> [Task]
Further down are entries; set down exactly and only the lines from the one with "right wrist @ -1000" up to and including the one with "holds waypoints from", dropping each picture.

╭─ Listed records

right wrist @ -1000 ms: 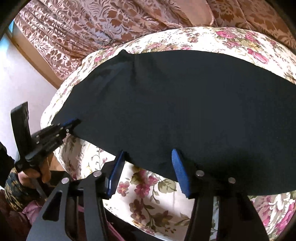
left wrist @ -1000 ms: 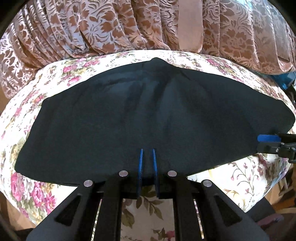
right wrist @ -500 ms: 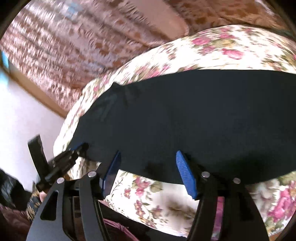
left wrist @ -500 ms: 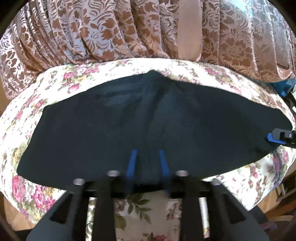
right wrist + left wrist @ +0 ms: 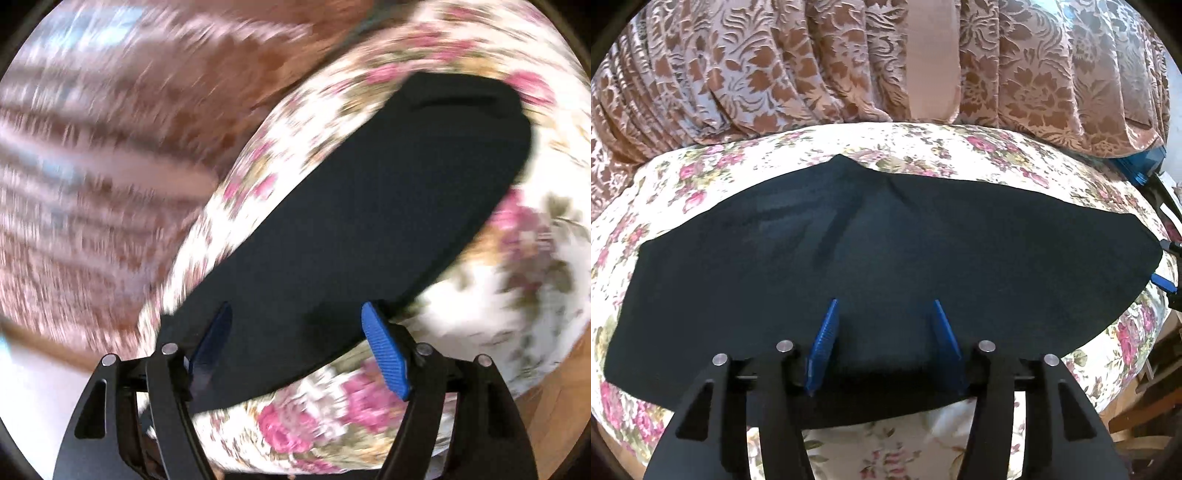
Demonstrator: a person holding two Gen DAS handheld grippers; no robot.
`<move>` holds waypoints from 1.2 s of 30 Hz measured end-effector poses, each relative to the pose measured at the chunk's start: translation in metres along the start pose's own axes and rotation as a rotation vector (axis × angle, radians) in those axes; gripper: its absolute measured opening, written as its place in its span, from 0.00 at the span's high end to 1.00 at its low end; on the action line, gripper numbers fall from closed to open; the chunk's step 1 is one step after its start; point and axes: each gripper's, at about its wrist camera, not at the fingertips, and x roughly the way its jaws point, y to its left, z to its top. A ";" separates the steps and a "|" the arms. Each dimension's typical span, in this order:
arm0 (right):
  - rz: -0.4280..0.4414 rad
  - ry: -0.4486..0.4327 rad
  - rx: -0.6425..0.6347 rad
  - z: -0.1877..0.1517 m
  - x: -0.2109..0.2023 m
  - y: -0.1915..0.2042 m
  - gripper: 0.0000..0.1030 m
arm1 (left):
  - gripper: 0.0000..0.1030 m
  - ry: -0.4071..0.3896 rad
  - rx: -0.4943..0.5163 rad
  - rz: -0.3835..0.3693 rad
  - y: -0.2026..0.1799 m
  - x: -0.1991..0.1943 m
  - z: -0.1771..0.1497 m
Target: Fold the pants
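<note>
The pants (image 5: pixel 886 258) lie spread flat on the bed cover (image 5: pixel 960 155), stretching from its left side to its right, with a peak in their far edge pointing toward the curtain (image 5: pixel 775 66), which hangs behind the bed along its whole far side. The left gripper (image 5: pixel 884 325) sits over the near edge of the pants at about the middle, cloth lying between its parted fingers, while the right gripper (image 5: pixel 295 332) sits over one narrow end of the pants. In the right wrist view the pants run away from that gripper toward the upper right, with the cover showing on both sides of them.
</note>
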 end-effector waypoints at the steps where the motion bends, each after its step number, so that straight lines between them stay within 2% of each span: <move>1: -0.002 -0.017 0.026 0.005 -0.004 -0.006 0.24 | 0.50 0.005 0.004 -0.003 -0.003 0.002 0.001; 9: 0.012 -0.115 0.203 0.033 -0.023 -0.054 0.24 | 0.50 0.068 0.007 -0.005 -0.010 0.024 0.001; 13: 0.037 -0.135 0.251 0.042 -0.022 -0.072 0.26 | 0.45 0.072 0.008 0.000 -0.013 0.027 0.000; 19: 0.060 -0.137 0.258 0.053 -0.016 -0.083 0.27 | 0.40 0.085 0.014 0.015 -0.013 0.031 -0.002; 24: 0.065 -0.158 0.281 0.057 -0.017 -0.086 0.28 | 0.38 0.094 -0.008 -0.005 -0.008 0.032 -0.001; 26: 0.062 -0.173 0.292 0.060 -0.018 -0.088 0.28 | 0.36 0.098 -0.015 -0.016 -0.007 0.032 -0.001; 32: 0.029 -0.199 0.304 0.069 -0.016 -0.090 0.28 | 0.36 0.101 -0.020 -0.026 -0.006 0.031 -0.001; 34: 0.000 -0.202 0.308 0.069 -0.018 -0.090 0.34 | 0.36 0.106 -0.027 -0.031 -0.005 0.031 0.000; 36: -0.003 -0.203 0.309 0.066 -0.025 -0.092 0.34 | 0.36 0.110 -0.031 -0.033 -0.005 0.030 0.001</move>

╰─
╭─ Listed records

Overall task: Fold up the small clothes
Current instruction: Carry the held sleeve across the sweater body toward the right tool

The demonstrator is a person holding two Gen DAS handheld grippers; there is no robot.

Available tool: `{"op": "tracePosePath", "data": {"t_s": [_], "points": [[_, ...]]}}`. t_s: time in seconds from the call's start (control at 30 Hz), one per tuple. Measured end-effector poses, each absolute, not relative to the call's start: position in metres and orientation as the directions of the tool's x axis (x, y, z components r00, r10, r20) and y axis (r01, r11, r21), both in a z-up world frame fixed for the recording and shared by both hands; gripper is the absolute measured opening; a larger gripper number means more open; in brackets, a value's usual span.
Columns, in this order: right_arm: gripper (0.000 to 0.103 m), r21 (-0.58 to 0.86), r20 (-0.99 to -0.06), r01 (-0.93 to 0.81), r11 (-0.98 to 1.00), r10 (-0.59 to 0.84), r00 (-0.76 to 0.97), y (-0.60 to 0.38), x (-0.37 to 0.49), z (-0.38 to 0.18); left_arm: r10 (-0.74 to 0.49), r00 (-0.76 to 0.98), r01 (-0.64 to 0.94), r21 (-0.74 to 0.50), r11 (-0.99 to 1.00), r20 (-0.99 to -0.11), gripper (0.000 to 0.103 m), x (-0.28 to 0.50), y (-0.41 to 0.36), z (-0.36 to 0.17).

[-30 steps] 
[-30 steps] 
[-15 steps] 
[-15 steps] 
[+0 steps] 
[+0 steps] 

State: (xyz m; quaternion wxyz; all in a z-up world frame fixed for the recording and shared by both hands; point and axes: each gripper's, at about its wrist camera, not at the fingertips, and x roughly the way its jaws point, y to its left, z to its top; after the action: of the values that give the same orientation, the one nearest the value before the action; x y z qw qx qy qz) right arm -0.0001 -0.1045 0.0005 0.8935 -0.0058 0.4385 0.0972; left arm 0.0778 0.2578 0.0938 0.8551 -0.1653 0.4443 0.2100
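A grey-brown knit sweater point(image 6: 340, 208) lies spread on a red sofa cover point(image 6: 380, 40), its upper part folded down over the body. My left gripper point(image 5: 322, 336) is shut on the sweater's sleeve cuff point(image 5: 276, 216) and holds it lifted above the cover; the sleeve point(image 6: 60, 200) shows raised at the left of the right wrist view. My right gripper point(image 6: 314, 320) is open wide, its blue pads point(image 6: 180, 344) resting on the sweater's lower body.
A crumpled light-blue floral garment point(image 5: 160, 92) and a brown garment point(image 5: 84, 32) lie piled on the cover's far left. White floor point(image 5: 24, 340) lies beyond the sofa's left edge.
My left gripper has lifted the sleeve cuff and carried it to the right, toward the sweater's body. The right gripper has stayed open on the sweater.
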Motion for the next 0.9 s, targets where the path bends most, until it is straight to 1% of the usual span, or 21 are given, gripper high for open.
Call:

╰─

> [Response]
right wrist @ -1000 ms: 
left wrist @ -1000 ms: 
right wrist @ -500 ms: 
left wrist @ -500 ms: 
right wrist + left wrist @ +0 ms: 
Demonstrator: a person holding two Gen DAS handheld grippers; no robot.
`<move>` holds waypoints from 1.2 s of 30 Hz measured end-effector poses, each relative to the pose measured at the chunk's start: translation in metres along the start pose's own axes and rotation as a rotation vector (axis × angle, radians) in those axes; gripper: its absolute measured opening, written as its place in its span, from 0.00 at the span's high end to 1.00 at its low end; on the action line, gripper numbers fall from closed to open; the chunk's step 1 is one step after its start; point and axes: each gripper's, at about its wrist camera, not at the fingertips, and x roughly the way its jaws point, y to its left, z to its top. A ";" separates the steps and a "|" the arms. Each dimension's typical span, in this order:

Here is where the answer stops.